For the entries below, print exactly the lines between the line holding "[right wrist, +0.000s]" and the line holding "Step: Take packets", inclusive, and nothing else.

○ ○ ○ ○

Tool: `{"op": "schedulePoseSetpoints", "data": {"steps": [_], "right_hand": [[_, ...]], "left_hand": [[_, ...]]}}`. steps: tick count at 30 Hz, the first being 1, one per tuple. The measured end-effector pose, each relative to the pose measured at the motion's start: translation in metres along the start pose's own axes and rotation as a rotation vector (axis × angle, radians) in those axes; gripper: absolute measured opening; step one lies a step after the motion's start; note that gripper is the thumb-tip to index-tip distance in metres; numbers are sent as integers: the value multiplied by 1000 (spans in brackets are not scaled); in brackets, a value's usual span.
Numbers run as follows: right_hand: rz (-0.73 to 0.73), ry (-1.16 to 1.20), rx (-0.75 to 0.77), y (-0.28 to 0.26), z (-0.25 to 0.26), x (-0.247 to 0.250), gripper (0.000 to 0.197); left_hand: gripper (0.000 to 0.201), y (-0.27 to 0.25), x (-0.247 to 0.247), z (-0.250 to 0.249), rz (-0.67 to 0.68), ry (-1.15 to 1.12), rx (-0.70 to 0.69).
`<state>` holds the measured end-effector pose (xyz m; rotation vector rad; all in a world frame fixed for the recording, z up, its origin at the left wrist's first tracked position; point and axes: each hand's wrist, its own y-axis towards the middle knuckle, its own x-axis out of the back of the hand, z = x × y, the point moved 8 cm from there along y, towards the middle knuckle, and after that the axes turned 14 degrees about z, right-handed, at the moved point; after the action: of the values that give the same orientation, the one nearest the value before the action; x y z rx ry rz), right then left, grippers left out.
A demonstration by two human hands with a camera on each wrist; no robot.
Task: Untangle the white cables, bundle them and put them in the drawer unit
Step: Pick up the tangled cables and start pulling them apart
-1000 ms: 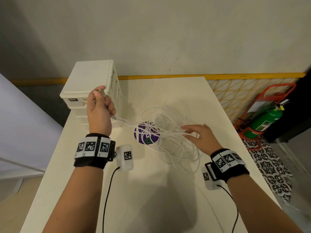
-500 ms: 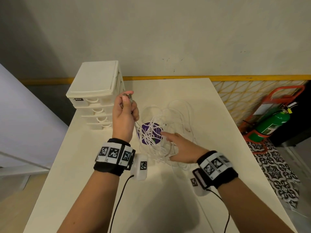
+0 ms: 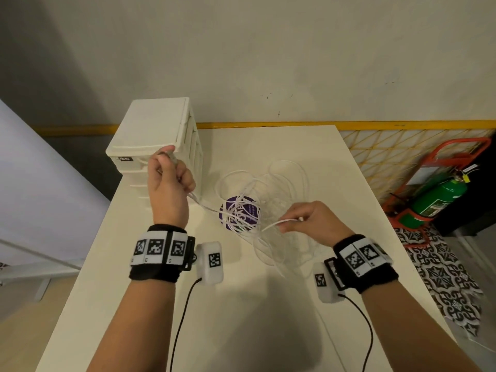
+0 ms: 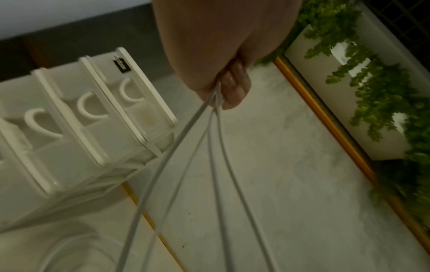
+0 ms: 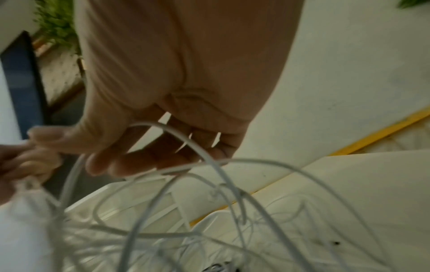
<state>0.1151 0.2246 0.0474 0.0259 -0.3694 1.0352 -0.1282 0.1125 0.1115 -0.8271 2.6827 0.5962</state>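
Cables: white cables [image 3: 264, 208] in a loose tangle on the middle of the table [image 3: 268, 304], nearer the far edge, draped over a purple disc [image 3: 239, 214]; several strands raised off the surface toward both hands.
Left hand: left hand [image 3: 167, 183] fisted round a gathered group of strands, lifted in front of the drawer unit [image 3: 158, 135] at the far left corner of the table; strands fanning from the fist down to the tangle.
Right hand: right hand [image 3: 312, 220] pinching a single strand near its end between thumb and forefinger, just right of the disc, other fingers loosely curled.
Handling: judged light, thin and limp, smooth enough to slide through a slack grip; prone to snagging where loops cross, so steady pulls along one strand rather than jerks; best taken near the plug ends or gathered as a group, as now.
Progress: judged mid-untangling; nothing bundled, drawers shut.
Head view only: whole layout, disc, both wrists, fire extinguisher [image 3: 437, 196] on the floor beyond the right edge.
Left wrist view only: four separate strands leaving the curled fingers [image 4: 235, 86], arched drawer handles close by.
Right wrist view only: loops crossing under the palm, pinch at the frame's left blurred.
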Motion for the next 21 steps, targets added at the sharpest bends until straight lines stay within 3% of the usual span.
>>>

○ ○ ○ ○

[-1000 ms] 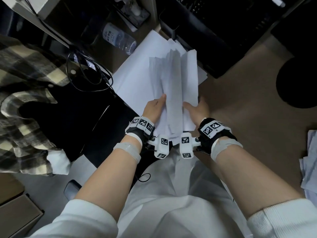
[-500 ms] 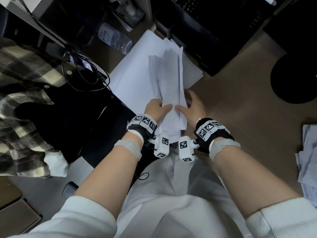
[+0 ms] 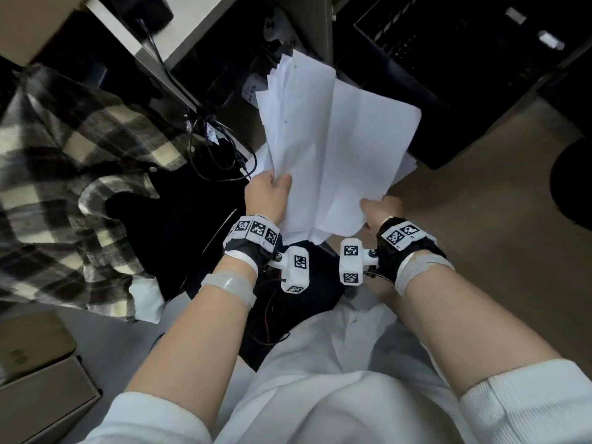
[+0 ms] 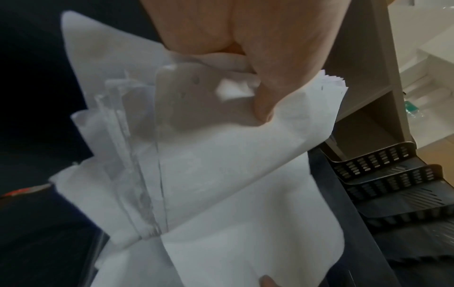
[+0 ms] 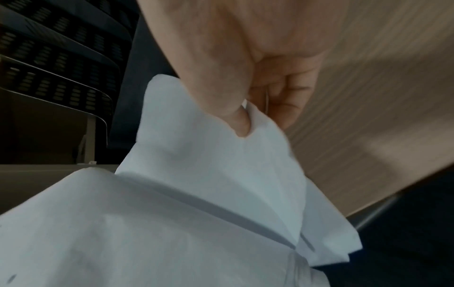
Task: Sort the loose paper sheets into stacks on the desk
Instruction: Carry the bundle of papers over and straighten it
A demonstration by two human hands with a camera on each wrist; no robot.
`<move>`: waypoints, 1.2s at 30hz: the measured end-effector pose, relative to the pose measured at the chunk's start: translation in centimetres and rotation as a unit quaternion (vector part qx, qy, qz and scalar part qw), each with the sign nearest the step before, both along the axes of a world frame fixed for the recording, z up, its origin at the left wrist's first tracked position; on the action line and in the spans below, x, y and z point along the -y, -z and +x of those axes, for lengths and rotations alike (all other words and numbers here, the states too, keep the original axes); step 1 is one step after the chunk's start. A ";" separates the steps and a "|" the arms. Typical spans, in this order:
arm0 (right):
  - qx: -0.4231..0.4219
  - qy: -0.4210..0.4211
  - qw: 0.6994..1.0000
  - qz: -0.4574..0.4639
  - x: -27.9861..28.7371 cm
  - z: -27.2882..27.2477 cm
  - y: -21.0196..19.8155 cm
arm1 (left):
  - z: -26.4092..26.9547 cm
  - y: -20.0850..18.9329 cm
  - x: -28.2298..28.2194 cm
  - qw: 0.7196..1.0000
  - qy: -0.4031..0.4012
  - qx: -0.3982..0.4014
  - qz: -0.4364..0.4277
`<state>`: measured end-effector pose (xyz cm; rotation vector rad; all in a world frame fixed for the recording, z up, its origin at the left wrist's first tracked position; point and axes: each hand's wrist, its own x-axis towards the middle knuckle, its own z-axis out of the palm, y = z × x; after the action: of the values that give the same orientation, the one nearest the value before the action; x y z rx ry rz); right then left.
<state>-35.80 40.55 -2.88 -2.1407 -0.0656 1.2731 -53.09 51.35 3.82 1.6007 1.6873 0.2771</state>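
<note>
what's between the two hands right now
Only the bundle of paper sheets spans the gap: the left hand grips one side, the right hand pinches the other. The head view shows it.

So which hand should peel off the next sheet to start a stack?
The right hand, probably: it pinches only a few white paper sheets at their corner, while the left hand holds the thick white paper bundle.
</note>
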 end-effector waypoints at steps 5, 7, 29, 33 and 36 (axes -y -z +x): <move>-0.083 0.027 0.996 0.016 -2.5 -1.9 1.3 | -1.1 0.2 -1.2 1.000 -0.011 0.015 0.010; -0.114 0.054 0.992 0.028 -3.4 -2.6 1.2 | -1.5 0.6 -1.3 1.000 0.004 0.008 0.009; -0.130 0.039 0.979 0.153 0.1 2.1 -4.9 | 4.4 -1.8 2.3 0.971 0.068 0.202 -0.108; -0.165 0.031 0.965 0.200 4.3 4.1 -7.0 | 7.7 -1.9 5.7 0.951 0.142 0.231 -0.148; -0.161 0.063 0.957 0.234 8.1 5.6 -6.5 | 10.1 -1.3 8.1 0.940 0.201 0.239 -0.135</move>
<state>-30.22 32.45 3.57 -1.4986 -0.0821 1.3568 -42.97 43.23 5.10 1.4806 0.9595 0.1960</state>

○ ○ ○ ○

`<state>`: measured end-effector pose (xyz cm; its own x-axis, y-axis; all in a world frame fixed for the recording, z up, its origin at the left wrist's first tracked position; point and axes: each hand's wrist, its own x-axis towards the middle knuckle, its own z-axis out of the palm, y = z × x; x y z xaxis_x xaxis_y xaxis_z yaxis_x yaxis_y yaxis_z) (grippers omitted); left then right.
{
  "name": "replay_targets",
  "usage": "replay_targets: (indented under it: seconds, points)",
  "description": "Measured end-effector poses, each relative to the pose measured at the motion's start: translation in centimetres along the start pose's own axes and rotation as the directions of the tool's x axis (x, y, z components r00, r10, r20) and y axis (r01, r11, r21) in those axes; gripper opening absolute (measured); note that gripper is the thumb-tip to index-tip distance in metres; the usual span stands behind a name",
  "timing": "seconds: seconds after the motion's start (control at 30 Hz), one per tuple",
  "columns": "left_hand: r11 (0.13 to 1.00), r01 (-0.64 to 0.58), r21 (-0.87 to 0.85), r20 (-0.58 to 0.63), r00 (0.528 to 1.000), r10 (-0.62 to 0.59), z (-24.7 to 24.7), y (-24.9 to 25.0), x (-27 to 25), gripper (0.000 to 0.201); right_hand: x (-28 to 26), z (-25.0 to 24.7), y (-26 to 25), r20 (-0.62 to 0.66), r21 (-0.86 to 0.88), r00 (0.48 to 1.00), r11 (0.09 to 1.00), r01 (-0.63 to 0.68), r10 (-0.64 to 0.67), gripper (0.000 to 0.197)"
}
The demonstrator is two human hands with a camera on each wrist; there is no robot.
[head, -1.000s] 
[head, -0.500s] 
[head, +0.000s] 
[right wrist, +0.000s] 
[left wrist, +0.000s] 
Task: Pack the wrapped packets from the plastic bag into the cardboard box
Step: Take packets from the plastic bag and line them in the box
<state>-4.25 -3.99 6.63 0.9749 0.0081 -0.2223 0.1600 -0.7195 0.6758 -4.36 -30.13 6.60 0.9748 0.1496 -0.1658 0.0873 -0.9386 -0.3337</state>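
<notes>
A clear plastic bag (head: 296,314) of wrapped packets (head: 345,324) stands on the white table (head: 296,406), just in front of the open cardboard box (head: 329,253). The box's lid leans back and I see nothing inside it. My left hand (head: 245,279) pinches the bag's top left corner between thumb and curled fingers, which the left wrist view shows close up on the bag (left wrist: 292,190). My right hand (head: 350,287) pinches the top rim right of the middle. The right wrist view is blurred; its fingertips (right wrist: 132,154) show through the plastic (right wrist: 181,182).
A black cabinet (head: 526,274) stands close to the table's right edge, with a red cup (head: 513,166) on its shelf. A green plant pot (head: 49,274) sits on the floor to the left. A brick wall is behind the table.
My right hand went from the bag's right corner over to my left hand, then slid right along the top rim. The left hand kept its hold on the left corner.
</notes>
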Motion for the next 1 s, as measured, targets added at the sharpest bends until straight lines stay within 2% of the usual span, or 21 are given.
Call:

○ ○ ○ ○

▶ [RESPONSE BOX]:
[right wrist, +0.000s] 
[left wrist, +0.000s] 
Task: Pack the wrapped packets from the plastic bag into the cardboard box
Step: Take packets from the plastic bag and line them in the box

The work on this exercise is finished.